Dropout risk not swaying polytech

Phil Ker
Phil Ker
Otago Polytechnic head Phil Ker says his institution will continue to enrol young students in low-level qualifications, despite that category of student having the greatest potential to negatively affect tertiary education providers' government funding.

From next year, 5% of providers' government funding will be linked to student performance measures such as course completion, student retention and the number of students progressing to higher levels of study.

Teenage students studying for pre-degree qualifications are most at risk of dropping out and failing to complete their courses, and most of that group are enrolled at polytechnics or private training establishments.

The performance targets will be announced before the end of the year.

Tertiary Education Minister Steven Joyce said the measures would be different in each of four NZQA qualifications categories, level 1-2, 3-4, 5-6 and 7-8.

Mr Ker said while Otago Polytechnic had not yet been able to model what its performance results would be at each level, at the aggregate level "we seem to be performing well".

"Even when we do look at the breakdown, I am not expecting issues, because our own analysis shows that we have no programmes performing poorly in the national sense."
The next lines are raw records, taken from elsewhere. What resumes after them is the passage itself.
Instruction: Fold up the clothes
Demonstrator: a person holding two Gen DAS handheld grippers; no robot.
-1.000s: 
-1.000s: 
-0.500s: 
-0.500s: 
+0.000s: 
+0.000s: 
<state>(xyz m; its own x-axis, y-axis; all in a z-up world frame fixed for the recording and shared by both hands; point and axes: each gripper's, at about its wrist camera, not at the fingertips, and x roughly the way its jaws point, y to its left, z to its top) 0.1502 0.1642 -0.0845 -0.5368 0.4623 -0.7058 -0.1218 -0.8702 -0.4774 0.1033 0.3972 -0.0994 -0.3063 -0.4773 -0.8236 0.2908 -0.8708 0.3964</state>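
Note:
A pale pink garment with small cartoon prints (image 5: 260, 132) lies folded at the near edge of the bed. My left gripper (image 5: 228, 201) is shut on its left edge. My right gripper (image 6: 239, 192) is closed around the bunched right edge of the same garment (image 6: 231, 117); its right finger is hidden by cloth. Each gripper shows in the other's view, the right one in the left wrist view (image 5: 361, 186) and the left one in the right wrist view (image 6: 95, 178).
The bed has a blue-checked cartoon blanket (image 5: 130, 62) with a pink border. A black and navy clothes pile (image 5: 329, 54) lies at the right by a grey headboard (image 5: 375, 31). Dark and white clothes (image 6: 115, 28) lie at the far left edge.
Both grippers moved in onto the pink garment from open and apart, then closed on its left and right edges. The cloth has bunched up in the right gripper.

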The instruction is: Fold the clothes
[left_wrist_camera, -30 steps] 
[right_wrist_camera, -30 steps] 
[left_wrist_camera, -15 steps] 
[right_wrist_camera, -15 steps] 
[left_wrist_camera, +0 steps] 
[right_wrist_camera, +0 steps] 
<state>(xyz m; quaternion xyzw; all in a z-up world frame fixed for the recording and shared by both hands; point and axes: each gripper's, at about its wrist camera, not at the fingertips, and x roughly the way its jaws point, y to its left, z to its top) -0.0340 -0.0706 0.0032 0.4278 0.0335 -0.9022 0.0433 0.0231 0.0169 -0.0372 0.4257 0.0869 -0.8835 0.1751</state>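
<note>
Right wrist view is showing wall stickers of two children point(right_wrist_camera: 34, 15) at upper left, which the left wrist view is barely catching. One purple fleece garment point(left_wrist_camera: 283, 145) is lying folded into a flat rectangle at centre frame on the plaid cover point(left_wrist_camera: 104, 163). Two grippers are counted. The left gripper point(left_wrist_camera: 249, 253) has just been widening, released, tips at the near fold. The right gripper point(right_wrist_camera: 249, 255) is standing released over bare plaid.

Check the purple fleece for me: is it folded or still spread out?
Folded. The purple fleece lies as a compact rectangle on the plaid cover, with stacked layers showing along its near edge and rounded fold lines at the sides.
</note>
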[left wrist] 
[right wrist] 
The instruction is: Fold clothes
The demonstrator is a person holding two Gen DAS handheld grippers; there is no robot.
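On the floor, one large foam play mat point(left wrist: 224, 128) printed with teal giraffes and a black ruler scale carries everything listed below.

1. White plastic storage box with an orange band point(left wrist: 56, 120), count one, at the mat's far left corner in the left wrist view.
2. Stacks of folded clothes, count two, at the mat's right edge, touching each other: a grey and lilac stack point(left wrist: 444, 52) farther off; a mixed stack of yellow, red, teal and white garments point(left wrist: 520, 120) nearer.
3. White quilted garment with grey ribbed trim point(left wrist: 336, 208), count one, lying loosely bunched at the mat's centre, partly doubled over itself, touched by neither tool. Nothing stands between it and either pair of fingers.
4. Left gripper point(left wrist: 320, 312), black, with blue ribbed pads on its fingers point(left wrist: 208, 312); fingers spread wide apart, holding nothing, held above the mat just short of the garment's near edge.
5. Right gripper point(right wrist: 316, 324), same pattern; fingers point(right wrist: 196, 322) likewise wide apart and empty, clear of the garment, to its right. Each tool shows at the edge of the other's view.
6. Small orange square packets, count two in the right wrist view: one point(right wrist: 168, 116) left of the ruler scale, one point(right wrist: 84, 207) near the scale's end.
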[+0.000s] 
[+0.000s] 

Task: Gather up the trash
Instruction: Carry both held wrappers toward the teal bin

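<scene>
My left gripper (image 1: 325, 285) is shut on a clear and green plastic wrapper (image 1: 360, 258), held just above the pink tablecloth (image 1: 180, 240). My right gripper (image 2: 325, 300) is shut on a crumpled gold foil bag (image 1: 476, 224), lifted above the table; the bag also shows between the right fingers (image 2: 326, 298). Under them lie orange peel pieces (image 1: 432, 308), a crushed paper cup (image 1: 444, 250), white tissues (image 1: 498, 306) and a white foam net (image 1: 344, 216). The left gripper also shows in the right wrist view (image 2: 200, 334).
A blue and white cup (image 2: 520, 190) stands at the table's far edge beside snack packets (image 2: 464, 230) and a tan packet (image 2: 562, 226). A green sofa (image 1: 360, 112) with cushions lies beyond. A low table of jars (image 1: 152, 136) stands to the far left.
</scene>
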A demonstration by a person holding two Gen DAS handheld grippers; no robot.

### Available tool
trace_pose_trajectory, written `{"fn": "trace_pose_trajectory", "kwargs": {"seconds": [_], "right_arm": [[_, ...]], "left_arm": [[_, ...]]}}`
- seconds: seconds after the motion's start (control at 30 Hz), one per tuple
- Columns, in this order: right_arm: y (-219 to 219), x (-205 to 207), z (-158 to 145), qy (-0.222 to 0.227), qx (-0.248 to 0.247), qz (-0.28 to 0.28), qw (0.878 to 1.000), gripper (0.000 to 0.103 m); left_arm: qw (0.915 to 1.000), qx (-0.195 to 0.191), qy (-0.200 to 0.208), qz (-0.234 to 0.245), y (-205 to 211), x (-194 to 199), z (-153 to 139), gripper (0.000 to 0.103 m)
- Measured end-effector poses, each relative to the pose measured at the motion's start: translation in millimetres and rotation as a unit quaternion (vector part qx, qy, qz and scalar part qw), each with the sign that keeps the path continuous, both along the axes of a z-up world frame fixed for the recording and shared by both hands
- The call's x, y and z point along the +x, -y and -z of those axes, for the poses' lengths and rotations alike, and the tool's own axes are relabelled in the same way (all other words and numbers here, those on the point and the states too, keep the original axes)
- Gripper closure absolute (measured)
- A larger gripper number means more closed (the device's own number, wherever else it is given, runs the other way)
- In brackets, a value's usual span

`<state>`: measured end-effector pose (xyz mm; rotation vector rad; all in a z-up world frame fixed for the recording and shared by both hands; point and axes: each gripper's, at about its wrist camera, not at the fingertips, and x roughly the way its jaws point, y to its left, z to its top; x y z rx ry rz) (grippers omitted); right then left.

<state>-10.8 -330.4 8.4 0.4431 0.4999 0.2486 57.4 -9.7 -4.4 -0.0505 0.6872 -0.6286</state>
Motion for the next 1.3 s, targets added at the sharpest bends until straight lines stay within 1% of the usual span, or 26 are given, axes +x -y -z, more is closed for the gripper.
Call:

A report to the polytechnic council last year said across all New Zealand tertiary education providers, 56% of first-year students studying at levels 1-3 dropped out.

Otago's attrition rates were 23.6% last year and 20.9% in 2008.

Asked if the performance-linked funding component might influence training providers against enrolling young students at risk of dropping out, Mr Ker said he did not believe so.

"I don't think any polytechnics will game the system - we certainly will not. It is central to our mission that we provide good pathways for learners, starting at the lower levels. And it is good business for us to do so."

However, Mr Ker said he wished the new system rewarded providers who exceeded the performance targets with additional funding.

"As it stands, no-one gets rewarded for performing well; they just do not get punished ..."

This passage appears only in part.